● **Task brief**
For the listing below, return the line containing "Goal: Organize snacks", the line containing "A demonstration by", and all lines in between, exactly as written and nothing else.

● **Material for this task**
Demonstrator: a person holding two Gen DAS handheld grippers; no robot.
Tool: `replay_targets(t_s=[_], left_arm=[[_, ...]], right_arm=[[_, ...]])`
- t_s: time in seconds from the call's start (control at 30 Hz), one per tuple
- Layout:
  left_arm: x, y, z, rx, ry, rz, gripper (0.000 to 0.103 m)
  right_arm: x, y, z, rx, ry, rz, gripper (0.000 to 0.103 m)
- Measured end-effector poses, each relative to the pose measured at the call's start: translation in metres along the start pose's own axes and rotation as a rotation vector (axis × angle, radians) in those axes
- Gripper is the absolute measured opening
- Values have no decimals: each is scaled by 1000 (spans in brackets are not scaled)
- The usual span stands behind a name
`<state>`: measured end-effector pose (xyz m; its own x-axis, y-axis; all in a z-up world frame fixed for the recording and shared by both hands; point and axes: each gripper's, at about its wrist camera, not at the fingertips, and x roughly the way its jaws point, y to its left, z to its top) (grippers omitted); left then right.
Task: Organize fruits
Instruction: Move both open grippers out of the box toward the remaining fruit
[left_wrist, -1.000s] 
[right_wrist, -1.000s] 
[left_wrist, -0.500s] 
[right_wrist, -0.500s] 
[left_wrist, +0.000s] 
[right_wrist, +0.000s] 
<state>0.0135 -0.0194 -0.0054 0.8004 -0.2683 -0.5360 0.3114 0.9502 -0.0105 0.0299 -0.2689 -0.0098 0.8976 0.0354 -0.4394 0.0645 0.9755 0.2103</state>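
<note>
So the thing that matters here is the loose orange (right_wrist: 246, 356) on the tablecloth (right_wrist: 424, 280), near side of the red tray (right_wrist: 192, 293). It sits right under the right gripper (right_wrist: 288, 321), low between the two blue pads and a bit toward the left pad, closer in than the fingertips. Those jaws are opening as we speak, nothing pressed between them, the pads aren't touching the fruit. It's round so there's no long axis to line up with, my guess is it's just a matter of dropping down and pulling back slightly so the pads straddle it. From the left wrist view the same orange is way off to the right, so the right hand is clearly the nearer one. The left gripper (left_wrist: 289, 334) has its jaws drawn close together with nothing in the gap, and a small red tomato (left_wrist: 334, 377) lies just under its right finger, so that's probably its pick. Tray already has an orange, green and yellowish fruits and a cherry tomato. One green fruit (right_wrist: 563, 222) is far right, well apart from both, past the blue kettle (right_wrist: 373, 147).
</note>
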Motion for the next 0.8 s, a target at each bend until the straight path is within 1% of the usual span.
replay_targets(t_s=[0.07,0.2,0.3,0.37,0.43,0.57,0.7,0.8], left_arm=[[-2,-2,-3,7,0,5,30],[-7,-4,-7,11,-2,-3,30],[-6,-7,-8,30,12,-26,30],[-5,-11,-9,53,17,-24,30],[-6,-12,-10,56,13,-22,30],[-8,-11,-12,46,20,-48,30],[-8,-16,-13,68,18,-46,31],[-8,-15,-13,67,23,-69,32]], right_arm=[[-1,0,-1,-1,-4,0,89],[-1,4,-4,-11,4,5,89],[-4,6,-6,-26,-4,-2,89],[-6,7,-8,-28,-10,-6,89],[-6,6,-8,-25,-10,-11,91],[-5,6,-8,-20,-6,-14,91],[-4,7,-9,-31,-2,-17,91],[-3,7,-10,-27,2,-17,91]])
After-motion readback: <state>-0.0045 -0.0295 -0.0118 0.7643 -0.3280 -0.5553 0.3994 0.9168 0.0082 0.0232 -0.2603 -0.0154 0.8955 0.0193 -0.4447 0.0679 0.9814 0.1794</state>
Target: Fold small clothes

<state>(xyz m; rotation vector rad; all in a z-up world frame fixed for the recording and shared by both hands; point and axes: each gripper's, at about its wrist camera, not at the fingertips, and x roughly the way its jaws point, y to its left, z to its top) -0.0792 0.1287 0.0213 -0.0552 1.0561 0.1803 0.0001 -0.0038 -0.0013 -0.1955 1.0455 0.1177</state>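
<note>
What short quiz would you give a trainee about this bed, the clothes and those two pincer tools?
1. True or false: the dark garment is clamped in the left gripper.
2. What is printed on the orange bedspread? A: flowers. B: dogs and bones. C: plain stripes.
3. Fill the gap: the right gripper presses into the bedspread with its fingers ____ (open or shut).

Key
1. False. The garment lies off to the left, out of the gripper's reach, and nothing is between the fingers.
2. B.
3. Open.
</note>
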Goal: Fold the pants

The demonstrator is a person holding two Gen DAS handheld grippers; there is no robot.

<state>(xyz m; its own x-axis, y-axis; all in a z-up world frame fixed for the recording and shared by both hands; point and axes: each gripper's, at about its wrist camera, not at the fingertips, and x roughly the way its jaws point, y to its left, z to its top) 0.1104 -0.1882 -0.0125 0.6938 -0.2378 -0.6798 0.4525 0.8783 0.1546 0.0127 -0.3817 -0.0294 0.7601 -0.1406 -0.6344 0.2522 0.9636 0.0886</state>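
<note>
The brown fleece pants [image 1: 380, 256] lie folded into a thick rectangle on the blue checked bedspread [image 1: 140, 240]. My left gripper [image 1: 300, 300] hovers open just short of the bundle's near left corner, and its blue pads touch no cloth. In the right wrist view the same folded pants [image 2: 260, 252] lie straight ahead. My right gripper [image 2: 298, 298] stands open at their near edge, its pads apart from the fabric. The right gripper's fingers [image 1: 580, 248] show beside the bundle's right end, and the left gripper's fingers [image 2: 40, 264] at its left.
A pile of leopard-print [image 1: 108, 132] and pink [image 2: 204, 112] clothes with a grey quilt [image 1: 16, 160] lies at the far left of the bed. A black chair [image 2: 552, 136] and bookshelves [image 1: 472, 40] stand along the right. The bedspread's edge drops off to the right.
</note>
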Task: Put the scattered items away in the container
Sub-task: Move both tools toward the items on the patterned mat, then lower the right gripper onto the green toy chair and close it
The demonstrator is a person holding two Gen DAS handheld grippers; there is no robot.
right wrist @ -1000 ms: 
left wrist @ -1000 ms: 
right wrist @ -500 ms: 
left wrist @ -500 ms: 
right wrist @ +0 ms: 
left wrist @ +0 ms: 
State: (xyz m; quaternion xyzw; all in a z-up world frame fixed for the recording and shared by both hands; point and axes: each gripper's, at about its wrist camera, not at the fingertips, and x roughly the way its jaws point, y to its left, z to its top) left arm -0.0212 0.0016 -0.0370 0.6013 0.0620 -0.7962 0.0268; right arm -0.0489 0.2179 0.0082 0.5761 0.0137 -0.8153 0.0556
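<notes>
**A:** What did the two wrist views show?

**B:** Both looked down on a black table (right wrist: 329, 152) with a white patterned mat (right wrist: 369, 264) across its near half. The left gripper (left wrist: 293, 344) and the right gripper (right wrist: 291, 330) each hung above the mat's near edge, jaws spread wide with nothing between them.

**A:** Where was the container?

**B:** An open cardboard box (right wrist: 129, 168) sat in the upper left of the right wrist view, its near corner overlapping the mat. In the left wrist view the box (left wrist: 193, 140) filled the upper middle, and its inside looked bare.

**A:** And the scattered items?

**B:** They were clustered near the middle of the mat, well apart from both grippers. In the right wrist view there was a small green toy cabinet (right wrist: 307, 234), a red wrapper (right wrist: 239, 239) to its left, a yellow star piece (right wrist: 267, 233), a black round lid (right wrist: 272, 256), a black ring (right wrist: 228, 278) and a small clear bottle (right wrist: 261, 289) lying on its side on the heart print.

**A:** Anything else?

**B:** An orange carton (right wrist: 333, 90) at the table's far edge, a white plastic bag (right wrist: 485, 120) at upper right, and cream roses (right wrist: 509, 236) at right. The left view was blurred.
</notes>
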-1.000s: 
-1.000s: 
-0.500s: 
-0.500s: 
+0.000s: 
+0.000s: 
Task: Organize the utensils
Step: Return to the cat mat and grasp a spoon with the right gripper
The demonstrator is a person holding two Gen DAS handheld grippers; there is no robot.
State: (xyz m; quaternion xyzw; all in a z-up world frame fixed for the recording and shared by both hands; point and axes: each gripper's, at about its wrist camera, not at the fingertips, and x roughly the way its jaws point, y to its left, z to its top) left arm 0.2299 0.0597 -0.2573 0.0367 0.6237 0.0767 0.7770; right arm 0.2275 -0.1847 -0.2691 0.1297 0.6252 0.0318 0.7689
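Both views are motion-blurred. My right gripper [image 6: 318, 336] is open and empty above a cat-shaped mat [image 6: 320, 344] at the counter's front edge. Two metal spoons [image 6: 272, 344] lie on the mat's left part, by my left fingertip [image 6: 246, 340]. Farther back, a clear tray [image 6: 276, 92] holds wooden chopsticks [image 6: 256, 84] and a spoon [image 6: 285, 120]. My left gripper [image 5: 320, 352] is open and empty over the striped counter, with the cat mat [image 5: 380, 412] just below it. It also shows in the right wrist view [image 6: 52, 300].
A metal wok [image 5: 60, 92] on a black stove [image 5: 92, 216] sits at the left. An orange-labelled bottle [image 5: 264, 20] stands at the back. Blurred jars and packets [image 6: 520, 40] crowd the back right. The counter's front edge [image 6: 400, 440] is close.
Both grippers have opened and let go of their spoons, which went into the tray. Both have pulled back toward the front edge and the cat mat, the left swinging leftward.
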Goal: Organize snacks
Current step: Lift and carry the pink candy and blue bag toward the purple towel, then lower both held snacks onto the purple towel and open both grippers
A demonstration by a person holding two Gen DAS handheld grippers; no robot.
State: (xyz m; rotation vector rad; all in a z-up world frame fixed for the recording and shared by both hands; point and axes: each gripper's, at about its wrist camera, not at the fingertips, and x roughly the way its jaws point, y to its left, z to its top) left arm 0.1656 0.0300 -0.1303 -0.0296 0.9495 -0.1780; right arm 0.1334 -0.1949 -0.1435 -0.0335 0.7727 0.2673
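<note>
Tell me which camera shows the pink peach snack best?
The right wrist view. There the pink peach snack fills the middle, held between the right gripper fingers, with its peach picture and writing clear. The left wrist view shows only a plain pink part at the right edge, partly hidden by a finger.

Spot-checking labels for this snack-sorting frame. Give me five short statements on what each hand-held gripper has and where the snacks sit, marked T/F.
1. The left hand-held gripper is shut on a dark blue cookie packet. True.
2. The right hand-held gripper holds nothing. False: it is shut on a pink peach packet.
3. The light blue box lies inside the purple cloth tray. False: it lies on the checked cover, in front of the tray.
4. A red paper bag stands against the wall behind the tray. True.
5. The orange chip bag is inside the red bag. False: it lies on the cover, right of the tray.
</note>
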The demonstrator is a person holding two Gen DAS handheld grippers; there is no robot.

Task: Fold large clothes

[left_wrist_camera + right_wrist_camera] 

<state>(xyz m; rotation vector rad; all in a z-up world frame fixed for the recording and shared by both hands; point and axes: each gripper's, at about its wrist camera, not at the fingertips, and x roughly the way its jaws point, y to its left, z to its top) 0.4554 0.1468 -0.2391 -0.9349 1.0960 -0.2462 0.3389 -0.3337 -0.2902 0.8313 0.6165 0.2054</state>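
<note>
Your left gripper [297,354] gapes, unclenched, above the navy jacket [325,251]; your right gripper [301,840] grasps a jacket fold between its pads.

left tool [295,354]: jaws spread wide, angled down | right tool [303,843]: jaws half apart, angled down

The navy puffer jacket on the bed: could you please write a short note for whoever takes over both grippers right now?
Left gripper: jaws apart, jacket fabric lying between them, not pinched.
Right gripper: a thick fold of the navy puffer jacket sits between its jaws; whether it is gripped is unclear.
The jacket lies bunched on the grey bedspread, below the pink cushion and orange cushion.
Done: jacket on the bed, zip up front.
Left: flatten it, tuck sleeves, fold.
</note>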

● **The completed task**
Goal: Organize snacks
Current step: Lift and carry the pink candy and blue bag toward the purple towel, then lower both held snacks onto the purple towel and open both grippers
A demonstration by a person holding two Gen DAS handheld grippers; no robot.

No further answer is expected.